Harvest Moon Bounty: for the unemployed
When the ambulance bay doors opened, all I could see at first was red: spatters of crimson on the uniforms of the EMTs, scarlet droplets making a trail on the floor as the stretcher flew by me. A local tree cutter had taken a fall and suffered a skull fracture. The speculation was that he may have died of brain laceration. With no identification on him, for a few long hours, he was our John Doe. While phone calls were made, the nurses cleaned his broken body with care and respect, preparing to present him to the family that was sure to come. There, but by the grace of God go I, Mr. Doe. What thoughts, adventures, loves and hates resided in that beautiful grey matter of yours? What brilliant sights and imaginings did you experience there, in the treetops, in a place that most of us have never seen? Are they gone? Gone forever? When you woke up that morning, I am guessing that you never dreamt your life would end this way. Over the decade I worked as a patient liason, I saw many deaths and near deaths, moving through the treetop like world of the emergency room. Each ending rips away a piece of that illusory veil of security we all wrap ourselves with so tightly. Nothing makes you appreciate life so much as seeing death so close at hand. Pediatric cases were the worst. On a bad day, those of us with children would take pause, whisper a prayer or make a surreptitious call to the babysitter. That night, we’d be holding our families close.

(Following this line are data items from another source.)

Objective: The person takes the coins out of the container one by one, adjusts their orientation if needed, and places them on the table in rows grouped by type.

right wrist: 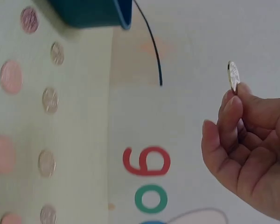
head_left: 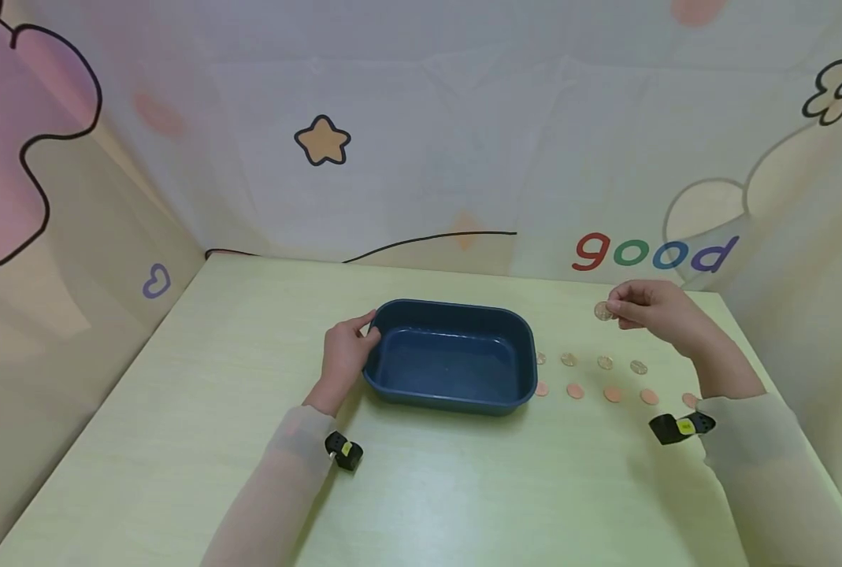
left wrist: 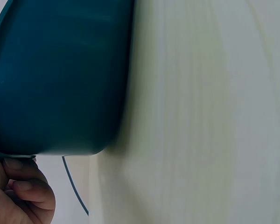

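A dark blue rectangular plastic tub [head_left: 456, 354] stands on the table with nothing inside it. My left hand [head_left: 343, 354] grips the tub's left end at the rim, and in the left wrist view its curled fingers [left wrist: 35, 189] meet the tub's edge. Between thumb and fingertips, my right hand [head_left: 654, 309] pinches a shiny coin [head_left: 602, 311], raised above the right part of the table. The right wrist view shows that coin [right wrist: 233, 75] nearly edge-on. Below the right hand lie a row of silvery coins [head_left: 605, 362] and a nearer row of pinkish-copper discs [head_left: 612, 394].
The pale yellow table [head_left: 201, 441] meets a hanging printed cloth [head_left: 421, 157] at the back and sides. The leftmost coins lie close against the tub's right end. The right sleeve [head_left: 754, 441] overlaps the rightmost copper disc in the head view.
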Demonstrator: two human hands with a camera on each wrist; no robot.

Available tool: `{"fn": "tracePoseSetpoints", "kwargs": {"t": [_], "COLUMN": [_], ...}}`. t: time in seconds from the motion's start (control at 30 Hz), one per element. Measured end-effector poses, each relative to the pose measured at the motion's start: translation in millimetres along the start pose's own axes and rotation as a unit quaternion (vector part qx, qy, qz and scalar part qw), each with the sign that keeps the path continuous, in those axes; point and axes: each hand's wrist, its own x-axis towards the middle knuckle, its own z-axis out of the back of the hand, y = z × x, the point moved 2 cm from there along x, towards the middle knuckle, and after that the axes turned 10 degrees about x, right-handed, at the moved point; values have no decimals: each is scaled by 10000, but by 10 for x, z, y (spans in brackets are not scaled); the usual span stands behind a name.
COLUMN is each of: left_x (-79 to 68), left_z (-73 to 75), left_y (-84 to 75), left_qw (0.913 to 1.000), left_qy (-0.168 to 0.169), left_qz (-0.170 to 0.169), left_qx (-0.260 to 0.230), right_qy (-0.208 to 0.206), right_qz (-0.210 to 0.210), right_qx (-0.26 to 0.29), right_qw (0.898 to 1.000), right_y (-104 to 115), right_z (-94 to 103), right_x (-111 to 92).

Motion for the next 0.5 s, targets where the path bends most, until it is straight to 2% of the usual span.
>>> {"fn": "tracePoseSetpoints", "kwargs": {"t": [0.2,0.5], "left_x": [-1,7], "left_z": [-3,10], "left_y": [14,24], "left_qw": [9999,9996], "left_qy": [56,143], "left_qz": [8,55], "left_qx": [99,249], "right_qy": [-278,-478], "right_qz": [-405,-674], "right_qx": [-513,-519], "right_qw": [9975,9952], "right_y": [-291,-637], "right_z": [154,285], "right_x": [-137,-302]}}
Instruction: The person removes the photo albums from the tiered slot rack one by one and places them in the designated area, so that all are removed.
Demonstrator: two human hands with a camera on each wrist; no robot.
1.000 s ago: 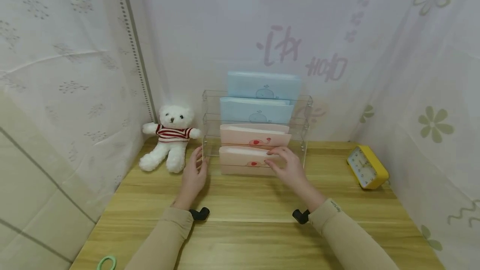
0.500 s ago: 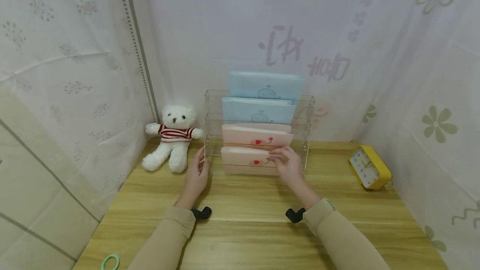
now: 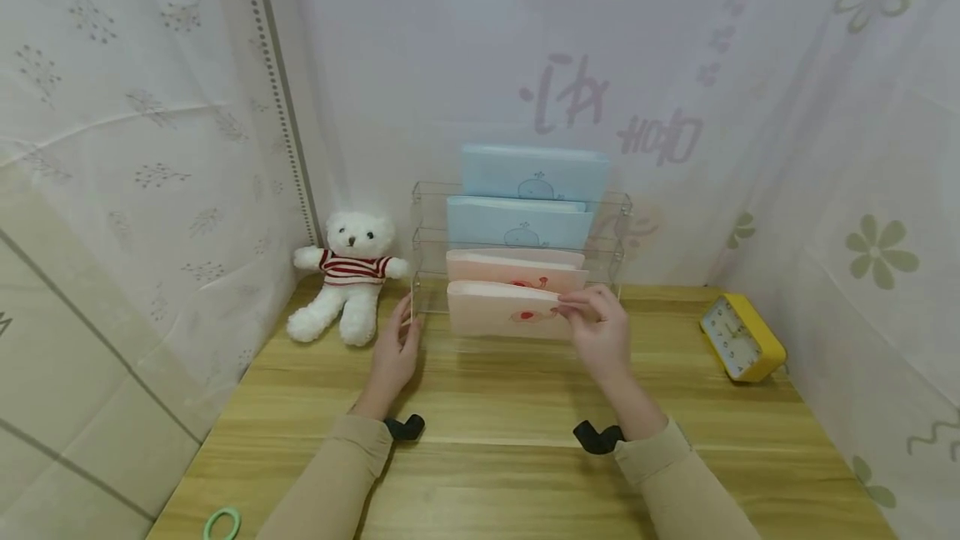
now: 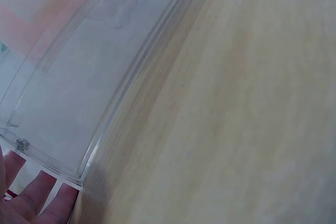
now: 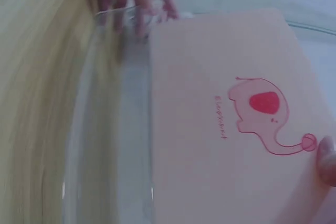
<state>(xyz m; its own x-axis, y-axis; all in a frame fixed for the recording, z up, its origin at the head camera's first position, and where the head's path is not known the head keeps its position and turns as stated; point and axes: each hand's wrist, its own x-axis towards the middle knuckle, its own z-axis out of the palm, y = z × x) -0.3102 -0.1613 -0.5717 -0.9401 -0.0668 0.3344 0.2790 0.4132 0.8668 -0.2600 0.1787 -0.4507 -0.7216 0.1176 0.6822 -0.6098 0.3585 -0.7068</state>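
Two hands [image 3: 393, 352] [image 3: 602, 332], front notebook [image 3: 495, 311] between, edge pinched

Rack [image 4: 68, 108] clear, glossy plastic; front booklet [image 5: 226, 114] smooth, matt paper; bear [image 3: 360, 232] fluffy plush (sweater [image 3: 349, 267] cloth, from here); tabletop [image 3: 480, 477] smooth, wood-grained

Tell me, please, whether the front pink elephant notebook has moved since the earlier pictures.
Yes, upward. Against the clear rack in the head view, the front elephant notebook is higher, covering more of the pink notebook behind; the right hand pinches it.
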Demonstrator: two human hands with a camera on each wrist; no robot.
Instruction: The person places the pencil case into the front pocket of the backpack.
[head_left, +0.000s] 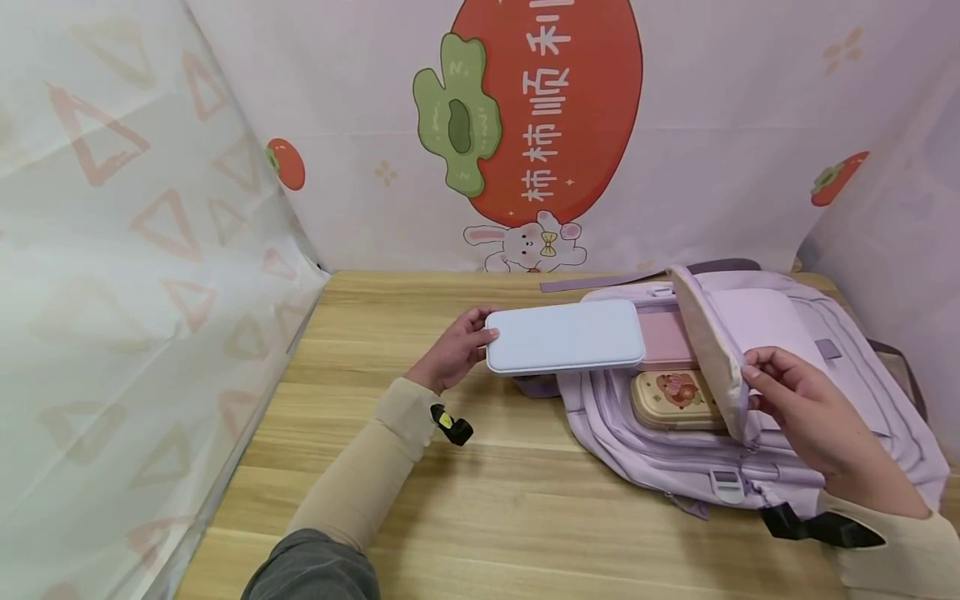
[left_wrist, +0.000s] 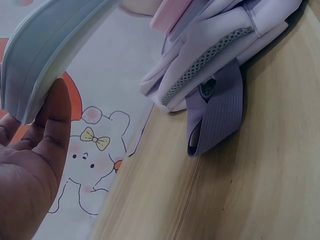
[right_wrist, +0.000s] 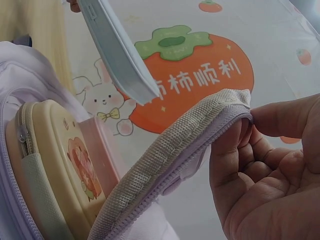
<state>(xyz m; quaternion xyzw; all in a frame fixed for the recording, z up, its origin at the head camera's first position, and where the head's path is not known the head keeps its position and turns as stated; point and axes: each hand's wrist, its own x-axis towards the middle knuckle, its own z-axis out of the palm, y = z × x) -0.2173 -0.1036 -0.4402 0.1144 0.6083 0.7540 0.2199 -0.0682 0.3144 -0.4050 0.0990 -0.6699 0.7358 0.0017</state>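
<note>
My left hand (head_left: 457, 346) grips the left end of a flat, pale blue case (head_left: 566, 336), thumb on top and fingers beneath. The case is held above the table, its right end overlapping the mouth of a lilac backpack (head_left: 630, 467). With thumb and fingers my right hand (head_left: 802, 408) pinches the zippered edge of the backpack's flap (head_left: 712, 350) and holds it raised. Inside the opened compartment lie a cream zippered case (head_left: 675, 398) with a bear picture and a pink box (head_left: 666, 337); the flap hides their right ends.
The backpack lies on its back on a wooden table (head_left: 465, 483). A purple strap (head_left: 592, 283) stretches left from its top, and a webbing loop (left_wrist: 220, 110) hangs at its near-left side. A printed cloth (head_left: 360, 192) stands behind the table.
</note>
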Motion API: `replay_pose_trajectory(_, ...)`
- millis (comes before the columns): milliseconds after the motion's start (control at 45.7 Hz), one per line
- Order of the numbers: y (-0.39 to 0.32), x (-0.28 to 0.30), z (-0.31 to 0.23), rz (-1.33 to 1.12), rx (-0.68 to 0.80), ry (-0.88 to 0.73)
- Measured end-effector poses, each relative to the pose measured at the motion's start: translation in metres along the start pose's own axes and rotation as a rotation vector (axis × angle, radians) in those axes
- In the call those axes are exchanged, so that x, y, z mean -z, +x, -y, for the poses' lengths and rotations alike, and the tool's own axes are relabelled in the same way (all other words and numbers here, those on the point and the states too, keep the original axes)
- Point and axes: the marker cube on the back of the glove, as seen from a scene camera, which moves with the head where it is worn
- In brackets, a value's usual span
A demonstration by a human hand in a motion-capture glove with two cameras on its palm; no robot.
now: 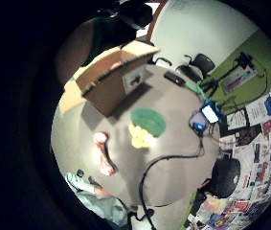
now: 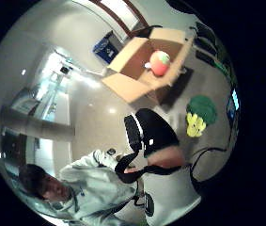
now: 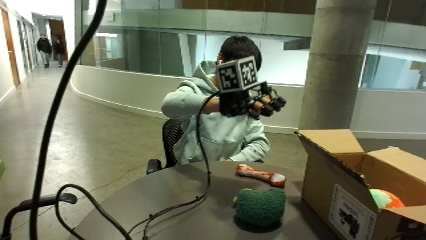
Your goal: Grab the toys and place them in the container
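Room aplenty under your gloved right hand point(image 3: 256, 102), raised high above the round table point(image 3: 166, 215), fingers loosely curled and holding nothing. Cardboard box point(image 3: 346, 185) sits open at the table's edge with an orange and green toy point(image 3: 384, 198) inside. On the tabletop, the green plush broccoli point(image 3: 260, 206) lies just beside the box, the bone-shaped toy point(image 3: 260, 175) a little behind it, and a black cable point(image 3: 180, 207) snakes across the surface
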Motion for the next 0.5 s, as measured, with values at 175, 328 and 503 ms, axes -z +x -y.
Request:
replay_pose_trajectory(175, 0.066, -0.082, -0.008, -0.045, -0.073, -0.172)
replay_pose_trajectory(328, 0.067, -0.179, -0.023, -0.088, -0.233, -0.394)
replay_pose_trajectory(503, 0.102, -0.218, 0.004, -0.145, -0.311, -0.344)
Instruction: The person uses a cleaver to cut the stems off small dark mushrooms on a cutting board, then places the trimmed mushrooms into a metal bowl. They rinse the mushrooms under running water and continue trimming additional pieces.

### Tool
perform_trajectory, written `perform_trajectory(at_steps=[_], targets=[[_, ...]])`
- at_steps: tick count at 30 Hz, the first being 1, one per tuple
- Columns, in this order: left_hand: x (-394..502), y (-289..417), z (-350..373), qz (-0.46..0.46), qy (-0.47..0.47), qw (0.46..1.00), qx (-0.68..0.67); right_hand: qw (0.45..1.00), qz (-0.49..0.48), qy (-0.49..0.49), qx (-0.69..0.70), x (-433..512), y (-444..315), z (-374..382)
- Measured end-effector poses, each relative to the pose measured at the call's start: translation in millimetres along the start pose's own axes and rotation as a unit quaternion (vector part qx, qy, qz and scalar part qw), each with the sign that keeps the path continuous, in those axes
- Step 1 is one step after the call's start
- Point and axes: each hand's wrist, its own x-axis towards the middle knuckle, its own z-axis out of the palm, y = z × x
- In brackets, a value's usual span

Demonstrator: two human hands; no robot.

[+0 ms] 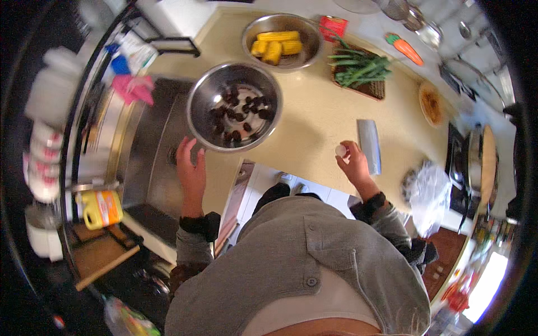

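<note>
My left hand [191, 166] is just below the near-left rim of a steel bowl [204, 134], over the sink's edge, thumb and fingers apart and holding nothing. Several small dark round pieces [239, 115] lie in that bowl. In my right hand [355, 164], between thumb and fingers, is a small white round object [341, 150], over the beige counter. A flat silver-grey object [370, 145], perhaps a blade or a packet, lies just beyond and right of that hand. Behind stands a second steel bowl [313, 52] with yellow corn pieces [277, 42].
Green leafy vegetables [361, 69] rest in a brown basket [376, 94]. A dark sink [147, 159] is at left, with a pink cloth [133, 89] and a yellow jug [101, 209] beside it. A clear plastic bag [428, 197] lies near the stove [456, 155] at right.
</note>
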Motion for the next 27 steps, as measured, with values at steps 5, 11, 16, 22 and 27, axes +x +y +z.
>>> perform_trajectory(at_steps=[5,11,16,22,27], targets=[[-85,-61,-41,-0.156,0.044,0.986,-0.036,0.990,-0.106,-0.036,0.083,-1,-50,1],[-139,-170,-99,-0.234,0.183,0.929,-0.222,0.952,-0.183,-0.221,0.107,-2,-121,44],[-100,-246,-146,-0.244,0.274,0.906,-0.210,0.901,-0.294,-0.307,0.085,-6,-184,76],[-36,-337,-170,-0.164,0.295,0.920,-0.198,0.875,-0.296,-0.381,0.041,3,-269,141],[-16,-376,-158,-0.174,0.230,0.951,-0.113,0.850,-0.352,-0.392,0.005,27,-331,212]])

In 2009, I lost my job at the hospital two days before the Harvest Moon festival. This is the second most important festival of the year for my Chinese ancestors. A time to gather one’s bounty and prepare for the hard winter ahead. We Chinese, we work hard and persevere. While the hospital prepared for winter by cutting its budget, my own bounty mischieviously dissolved, like a moonbeam in my outstretched hands. As far as my American ancestors were concerned, I can still recall hearing my grandfather talk about finding job after job during the Depression. How he would talk his way through an interview and then go home to frantically study books, instructing himself in his newly acquired expertise. “On the job training,” is what he called it. At least it paid the bills.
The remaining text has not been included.